Quantum Circuit Simulation covers the fundamentals of linear algebra and introduces basic concepts of quantum physics needed to understand quantum circuits and algorithms. It requires only basic familiarity with algebra, graph algorithms and computer engineering. After introducing necessary background, the authors describe key simulation techniques that have so far been scattered throughout the research literature in physics, computer science, and computer engineering. Quantum Circuit Simulation also illustrates the development of software for quantum simulation by example of the QuIDDPro package, which is freely available and can be used by students of quantum information as a "quantum calculator."

Inhaltsverzeichnis

Frontmatter
1. Introduction
The construction of computer algorithms and software models that simulate physical systems plays a fundamental role in all branches of science and engineering. The physicist and Nobel laureate Richard Feynman, among others, observed in the 1980s that the important task of simulating quantum-mechanical processes on a standard computer requires an extraordinary amount of computer memory and runtime [41]. Such observations gave rise to the notion of quantum computing, where quantum mechanics itself is used to simulate quantum behavior. The key insight is to replace the familiar 0 and 1 bits of conventional or classical computing with information units called qubits (quantum bits) that capture quantum states of elementary particles or atomic nuclei. By operating on qubits, a quantum computer can, in principle, process exponentially more data than a classical computer in a similar number of steps. In the 1990s, several fast quantum methods were discovered for such applications as searching large databases [38] and factoring large numbers [82]; the latter is a basic step in some forms of codebreaking.

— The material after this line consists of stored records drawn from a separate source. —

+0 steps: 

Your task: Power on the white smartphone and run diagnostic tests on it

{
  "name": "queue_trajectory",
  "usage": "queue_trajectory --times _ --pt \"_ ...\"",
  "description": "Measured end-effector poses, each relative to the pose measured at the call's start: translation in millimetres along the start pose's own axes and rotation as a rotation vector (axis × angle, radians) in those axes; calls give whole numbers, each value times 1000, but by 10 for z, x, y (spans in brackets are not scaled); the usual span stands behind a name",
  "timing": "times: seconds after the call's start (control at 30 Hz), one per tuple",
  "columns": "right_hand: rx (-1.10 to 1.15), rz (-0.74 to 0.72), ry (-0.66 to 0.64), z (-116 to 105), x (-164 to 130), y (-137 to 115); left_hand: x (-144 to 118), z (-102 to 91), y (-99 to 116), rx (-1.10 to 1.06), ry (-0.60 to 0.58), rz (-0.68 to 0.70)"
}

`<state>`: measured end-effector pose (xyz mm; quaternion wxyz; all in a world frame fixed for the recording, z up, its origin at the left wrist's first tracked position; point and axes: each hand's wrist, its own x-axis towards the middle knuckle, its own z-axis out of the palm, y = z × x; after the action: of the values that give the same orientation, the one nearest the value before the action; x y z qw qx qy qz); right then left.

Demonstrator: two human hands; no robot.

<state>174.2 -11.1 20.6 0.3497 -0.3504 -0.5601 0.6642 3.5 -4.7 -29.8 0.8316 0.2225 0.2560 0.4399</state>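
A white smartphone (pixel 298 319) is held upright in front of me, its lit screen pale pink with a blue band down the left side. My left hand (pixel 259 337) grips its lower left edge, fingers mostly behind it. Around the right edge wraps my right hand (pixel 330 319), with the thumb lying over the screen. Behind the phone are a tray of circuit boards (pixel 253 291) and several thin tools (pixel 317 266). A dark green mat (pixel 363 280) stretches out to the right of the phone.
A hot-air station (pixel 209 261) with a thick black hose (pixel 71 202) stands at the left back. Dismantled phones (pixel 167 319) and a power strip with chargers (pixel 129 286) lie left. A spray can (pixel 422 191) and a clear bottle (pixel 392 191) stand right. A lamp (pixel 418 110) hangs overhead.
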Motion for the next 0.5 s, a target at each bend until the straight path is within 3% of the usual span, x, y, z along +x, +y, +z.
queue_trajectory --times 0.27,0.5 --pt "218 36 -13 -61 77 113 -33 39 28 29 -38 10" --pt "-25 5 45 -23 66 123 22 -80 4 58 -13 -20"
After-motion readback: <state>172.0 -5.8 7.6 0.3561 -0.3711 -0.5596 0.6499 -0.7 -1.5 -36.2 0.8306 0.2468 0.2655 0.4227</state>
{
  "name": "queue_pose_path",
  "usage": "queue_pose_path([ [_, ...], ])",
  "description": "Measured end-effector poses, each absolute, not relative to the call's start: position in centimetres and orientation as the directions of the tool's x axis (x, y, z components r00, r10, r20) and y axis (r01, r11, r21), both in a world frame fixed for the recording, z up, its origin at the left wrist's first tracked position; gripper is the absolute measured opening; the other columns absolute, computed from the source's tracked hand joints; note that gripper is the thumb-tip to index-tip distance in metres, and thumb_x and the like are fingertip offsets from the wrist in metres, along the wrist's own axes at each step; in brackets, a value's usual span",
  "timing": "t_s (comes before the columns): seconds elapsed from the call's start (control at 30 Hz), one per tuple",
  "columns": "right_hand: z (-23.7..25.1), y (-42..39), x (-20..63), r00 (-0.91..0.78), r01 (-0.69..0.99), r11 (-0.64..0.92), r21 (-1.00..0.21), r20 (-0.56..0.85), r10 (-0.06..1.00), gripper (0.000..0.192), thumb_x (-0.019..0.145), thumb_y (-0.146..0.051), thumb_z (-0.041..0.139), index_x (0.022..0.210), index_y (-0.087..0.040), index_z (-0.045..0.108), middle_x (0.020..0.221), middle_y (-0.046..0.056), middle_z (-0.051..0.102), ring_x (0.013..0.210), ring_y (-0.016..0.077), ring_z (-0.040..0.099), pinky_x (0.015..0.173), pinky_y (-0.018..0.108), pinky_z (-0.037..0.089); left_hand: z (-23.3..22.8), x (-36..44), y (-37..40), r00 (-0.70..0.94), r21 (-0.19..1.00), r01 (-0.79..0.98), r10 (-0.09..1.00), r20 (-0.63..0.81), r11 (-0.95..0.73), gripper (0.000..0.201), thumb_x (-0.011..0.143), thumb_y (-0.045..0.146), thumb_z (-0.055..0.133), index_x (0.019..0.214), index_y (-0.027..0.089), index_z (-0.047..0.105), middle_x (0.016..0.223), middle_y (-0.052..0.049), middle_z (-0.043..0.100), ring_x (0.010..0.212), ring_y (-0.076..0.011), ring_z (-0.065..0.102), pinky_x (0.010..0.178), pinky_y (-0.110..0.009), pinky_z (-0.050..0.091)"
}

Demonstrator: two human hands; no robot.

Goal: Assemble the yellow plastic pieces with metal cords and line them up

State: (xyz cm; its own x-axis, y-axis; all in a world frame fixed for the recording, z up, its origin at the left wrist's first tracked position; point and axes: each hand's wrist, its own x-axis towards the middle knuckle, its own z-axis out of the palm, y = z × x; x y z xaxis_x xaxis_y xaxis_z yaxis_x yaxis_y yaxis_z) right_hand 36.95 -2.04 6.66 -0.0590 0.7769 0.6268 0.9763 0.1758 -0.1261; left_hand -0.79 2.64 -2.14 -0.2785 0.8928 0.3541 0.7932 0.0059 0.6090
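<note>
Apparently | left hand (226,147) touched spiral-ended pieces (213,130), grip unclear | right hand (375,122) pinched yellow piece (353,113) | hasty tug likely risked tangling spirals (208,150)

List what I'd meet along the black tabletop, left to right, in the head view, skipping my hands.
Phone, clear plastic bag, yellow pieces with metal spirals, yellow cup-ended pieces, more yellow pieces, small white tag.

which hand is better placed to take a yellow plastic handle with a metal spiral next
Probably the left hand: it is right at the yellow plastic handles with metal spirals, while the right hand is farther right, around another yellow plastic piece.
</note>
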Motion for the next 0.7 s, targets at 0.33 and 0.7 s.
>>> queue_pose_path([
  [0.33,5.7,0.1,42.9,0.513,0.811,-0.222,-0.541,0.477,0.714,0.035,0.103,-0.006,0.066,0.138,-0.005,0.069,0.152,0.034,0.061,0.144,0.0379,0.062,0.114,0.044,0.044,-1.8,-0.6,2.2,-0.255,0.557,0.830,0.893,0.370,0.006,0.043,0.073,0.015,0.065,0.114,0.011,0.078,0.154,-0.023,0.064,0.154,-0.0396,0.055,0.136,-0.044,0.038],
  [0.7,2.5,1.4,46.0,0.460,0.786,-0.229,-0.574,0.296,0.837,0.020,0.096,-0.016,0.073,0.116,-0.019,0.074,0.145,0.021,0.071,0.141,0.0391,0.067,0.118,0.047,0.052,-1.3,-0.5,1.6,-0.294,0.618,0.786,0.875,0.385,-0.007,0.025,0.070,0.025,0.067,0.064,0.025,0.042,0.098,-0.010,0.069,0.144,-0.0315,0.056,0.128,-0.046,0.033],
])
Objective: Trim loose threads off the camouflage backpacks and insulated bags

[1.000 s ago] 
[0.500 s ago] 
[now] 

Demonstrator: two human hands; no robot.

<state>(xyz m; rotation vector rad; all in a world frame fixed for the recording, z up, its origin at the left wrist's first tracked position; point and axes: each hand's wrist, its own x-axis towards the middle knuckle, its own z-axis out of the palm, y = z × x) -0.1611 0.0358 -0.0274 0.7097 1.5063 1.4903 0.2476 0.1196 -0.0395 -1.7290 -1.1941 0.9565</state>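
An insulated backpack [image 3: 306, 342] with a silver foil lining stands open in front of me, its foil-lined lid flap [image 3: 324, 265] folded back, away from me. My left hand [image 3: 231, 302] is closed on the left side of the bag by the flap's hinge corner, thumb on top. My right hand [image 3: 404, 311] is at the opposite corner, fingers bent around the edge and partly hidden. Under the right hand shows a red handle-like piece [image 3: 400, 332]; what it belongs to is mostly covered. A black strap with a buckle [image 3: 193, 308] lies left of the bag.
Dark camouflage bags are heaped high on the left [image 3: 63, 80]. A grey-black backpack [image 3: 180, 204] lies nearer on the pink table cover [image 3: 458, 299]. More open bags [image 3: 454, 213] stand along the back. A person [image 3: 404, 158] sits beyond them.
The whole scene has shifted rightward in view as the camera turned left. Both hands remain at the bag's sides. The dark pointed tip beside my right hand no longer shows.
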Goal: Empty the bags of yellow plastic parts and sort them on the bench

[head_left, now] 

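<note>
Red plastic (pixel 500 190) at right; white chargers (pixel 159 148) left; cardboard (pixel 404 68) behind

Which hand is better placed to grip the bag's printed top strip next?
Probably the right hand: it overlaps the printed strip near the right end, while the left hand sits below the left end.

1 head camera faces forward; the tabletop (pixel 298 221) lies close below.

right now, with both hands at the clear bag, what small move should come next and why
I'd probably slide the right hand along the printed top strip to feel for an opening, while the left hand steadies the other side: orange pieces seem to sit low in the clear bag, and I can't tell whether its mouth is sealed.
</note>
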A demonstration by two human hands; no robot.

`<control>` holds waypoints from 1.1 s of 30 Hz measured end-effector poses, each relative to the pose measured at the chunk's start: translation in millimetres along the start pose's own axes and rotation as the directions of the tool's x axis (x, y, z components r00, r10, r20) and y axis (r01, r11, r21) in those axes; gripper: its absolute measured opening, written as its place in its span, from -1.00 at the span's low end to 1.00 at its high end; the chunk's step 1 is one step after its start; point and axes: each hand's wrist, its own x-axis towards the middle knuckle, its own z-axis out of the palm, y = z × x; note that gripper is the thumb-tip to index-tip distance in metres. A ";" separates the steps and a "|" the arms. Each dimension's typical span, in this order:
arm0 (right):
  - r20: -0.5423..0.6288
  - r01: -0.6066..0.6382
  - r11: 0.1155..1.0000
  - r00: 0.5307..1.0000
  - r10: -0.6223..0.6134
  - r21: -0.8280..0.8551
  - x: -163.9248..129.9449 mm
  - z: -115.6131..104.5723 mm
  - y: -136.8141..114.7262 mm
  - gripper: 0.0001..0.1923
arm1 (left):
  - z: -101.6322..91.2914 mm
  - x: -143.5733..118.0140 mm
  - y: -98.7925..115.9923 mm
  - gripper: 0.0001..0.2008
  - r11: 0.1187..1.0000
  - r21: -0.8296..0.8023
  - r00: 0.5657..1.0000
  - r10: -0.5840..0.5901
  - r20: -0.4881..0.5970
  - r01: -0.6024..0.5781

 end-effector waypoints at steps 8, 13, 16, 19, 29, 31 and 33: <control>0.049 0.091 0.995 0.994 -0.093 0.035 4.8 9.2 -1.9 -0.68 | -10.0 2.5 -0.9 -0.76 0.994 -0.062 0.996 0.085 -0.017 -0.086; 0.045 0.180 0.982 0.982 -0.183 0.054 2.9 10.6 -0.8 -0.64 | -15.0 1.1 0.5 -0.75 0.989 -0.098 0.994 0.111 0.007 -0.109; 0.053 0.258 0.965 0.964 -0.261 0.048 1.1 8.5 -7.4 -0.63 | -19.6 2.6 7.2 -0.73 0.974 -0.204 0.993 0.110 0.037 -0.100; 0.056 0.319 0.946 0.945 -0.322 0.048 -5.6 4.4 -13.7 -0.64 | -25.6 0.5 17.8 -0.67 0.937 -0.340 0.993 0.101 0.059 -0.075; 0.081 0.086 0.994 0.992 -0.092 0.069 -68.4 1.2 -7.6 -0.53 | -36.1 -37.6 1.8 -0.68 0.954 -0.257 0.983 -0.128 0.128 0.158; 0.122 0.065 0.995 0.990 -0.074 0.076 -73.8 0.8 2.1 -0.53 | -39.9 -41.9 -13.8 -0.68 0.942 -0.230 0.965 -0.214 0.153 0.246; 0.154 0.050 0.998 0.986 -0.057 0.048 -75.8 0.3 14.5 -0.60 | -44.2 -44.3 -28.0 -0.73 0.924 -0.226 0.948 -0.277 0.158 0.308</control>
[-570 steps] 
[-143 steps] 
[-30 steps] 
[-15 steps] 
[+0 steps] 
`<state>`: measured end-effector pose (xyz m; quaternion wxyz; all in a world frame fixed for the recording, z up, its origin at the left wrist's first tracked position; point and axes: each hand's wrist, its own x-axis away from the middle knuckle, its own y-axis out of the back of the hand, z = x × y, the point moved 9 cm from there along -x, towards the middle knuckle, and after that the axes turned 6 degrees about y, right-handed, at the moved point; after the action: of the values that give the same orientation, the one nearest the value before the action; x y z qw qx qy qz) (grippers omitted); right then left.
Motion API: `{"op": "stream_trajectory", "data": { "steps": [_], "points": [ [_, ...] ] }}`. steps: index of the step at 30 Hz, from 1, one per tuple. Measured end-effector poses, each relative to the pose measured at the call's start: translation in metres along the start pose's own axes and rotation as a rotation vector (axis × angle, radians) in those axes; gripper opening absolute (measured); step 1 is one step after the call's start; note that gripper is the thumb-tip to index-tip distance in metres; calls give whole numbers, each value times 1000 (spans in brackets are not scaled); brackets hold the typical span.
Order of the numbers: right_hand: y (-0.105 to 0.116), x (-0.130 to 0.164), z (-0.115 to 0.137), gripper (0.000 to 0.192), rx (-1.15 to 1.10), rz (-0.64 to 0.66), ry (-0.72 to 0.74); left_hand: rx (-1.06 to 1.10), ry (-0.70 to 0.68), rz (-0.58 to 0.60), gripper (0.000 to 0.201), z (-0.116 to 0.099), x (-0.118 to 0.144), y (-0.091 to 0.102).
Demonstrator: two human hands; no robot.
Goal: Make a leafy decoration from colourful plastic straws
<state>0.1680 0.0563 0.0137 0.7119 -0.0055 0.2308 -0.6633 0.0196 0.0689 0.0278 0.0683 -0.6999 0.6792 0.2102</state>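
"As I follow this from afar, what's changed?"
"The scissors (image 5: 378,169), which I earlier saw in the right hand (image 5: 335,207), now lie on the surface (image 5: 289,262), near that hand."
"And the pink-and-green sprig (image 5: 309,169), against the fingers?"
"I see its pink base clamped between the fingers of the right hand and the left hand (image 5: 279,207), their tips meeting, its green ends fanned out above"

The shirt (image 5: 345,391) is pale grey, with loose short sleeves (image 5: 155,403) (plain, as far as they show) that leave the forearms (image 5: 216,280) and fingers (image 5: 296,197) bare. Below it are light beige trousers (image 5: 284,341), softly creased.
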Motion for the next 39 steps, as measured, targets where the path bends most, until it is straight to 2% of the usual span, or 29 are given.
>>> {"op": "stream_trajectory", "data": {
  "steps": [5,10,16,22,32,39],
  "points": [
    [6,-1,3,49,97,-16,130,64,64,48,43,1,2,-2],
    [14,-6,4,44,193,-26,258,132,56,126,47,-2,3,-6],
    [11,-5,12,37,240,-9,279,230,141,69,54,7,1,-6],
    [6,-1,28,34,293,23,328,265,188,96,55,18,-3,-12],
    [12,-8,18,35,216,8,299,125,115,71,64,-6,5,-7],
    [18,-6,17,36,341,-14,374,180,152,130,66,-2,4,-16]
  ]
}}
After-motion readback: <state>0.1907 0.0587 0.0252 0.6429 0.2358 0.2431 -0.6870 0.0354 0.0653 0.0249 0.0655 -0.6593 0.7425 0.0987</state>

2. Gate Modeling and Circuit Simulation
As with other sophisticated technologies in information processing, the practical implementation and use of electronic circuits is preceded by their mathematical modeling and simulation. Detailed calculations of physical parameters are employed to characterize individual circuit elements with respect to environmental conditions and manufacturing variations, but are difficult to scale to very large integrated circuits. In this context, a compact model captures the essence of a circuit's operation without unnecessary details. Such models express the expected outputs of each circuit component given its inputs, and are key to fast algorithms for simulating the functional behavior of the entire circuit: its speed, power dissipation, temperature distribution, etc. Simulation is thus an important prerequisite to validating the operation of the circuit.
This chapter discusses the modeling and simulation of classical digital circuits to introduce and motivate the methods used for quantum circuit simulation. Emphasis is placed on functional simulation and its use in formal verification of both combinational and sequential circuits.
3. Linear Algebra and Quantum Mechanics
Boolean algebra is commonly viewed as the mathematical foundation of classical logic circuits. The analogous role for quantum logic circuits is played by linear algebra. The physical principles of quantum circuits are governed by quantum mechanics, which makes heavy use of the theory of linear operators in Hilbert space. Section 3.1 reviews the portions of linear algebra that are most relevant to quantum mechanics. Then Section 3.2 reviews the key concepts of quantum mechanics that are most relevant to quantum circuits.
4. Quantum Information Processing
This chapter introduces the gate and circuit models for quantum computation. To reduce the air of mystery commonly associated with quantum circuits, we compare and contrast the concepts presented here with their classical analogues discussed in Chapter 2. First, we define the basic types of quantum gates, and then show how multiple gates can be combined to create quantum circuits. In each case, we try to connect the quantum circuit concepts to their linear-algebraic underpinnings discussed in Chapter 3. This connection is critically important to quantum circuit simulation, which is explored in great detail in the remainder of the book.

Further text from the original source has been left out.